2- Lessons 3-8. Simple Addition. This is REALLY simple math and does not involve the use of complementary numbers. MOST OLDER STUDENTS WILL BE ABLE TO SKIP THESE LESSONS once they are comfortable with moving the beads.
3- Lessons 9-11. Addition using Complementary numbers with respect to 5.
4- Lessons 12-17. Simple Subtraction. This is REALLY simple math and does not involve the use of complementary numbers. MOST OLDER STUDENTS WILL BE ABLE TO SKIP THESE LESSONS once they are comfortable with moving the beads.
5- Lessons 18-20. Subtraction using Complementary numbers with respect to 5.
6- Lessons 21-27. Addition and Subtraction using Complementary numbers with respect to 10.
7- Lessons 28-33. Addition and Subtractions using COMPOUND Complementary numbers with respect to 10. This is where you really start using the abacus. These lessons are the most challenging for students at any age. (a lot of people give up here)

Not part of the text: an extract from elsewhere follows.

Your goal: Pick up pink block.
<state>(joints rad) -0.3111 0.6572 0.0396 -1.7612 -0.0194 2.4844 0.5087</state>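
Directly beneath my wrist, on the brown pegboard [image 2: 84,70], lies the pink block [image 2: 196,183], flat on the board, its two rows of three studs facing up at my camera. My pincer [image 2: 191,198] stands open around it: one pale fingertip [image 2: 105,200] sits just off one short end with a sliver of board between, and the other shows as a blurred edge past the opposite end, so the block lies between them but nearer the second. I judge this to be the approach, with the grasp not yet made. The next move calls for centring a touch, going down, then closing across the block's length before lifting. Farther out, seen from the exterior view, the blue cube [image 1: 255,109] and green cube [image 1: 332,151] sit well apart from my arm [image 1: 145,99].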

Make sure you have a solid understanding of complementary numbers with respect to 5 and 10 before attempting these lessons.
The abacus is emerging as a re-discovered treasure in teaching children basic math. It is the original calculator and is still used in many parts of the world.
Some ways that children benefit by learning the abacus are:
-Visual representation of the number system.
-Properly lining up numbers for addition.
-Number placement and values (including decimals)
-Whole brain development. Promotes the right brain development of visualization and the left brain development of logic and calculation.
-Improved mental calculations
The abacus is fun and clicks instantly with children of any age.
Each lesson involves a short 7-10 min instructional video that teaches the fundamental principles behind the subject being taught with printable activities sheets to help with learning the abacus.
You will need an abacus to do this course. Here is a link to where we purchased the abacus used in the video. (You can use any abacus so long as it has the same parts as the one shown in the video)
The place I originally got the abaci from no longer sells them, but here is a place that sells a similar one. Please report if this link is no longer valid so I can up date this :)
Ages: All ages. As soon as a child learns to count on their fingers they are ready to start using the abacus. However, ages 8 and up will benefit the most. Older kids will already be comfortable with basic math skills and will feel that these videos move a bit slow, but can still benefit significantly by learning the abacus.
Lessons should be done in order as each lesson builds upon principles from the previous lesson.